*Task directions*
Output all of the data exactly as it appears, but leave out any pictures it contains.

*Supplied data*
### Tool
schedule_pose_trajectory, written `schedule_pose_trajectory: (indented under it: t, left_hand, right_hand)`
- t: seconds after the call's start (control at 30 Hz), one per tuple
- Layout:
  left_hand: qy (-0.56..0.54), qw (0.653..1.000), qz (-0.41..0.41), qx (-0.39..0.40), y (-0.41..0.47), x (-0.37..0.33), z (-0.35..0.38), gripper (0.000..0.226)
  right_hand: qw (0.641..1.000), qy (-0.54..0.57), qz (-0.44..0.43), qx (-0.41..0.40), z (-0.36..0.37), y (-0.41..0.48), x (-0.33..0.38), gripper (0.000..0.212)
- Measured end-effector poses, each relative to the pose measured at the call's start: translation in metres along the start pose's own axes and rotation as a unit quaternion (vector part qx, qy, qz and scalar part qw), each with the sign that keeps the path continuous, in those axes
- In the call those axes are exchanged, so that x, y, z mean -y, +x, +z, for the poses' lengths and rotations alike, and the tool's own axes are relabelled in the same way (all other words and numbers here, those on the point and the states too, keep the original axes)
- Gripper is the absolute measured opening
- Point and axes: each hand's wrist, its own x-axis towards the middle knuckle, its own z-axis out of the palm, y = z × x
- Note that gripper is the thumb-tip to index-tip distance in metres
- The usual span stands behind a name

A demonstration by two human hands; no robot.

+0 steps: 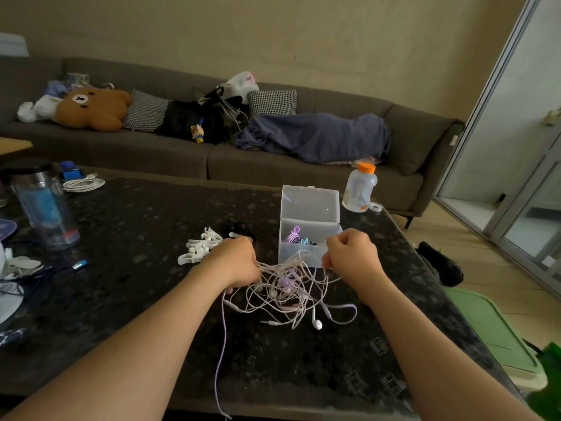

*Exercise result*
### Tool
schedule_pose_trajectory, written `schedule_pose_trajectory: (indented under it: t, left_hand, right_hand)`
- t: seconds after the call's start (control at 30 Hz), one per tuple
- Layout:
  left_hand: qy (-0.56..0.54), qw (0.653..1.000), qz (-0.41..0.41), qx (-0.39..0.40), y (-0.41..0.47), x (-0.37..0.33), z (-0.35..0.38), gripper (0.000..0.226)
  right_hand: qw (0.641..1.000), qy (-0.54..0.57), qz (-0.44..0.43), qx (-0.41..0.40), z (-0.36..0.37), y (-0.41..0.48), x (-0.33..0.38), gripper (0.000..0.212)
- Measured end-effector poses, each relative to the pose measured at the call's start: translation in metres along the start pose's own axes and rotation as a unit quaternion (vector part qx, qy, qz and scalar part qw), each with the sign that keeps the path continuous, in those axes
- In the call those axes are exchanged, so that x, y, z mean -y, +x, +z, for the poses' lengths and rotations alike, and the tool's own axes are relabelled in the same way (all other words and numbers here, those on the point and the states too, keep the original axes)
- Gripper is the absolute measured opening
- Point and axes: each hand's wrist, its own x-axis towards the middle knuckle, its own z-axis out of the palm, y = z × x
- Note that gripper is the thumb-tip to index-tip distance in metres
- The usual span stands behind a name

A demonstration by two human hands; no robot.

+0 steps: 

No further output is needed here.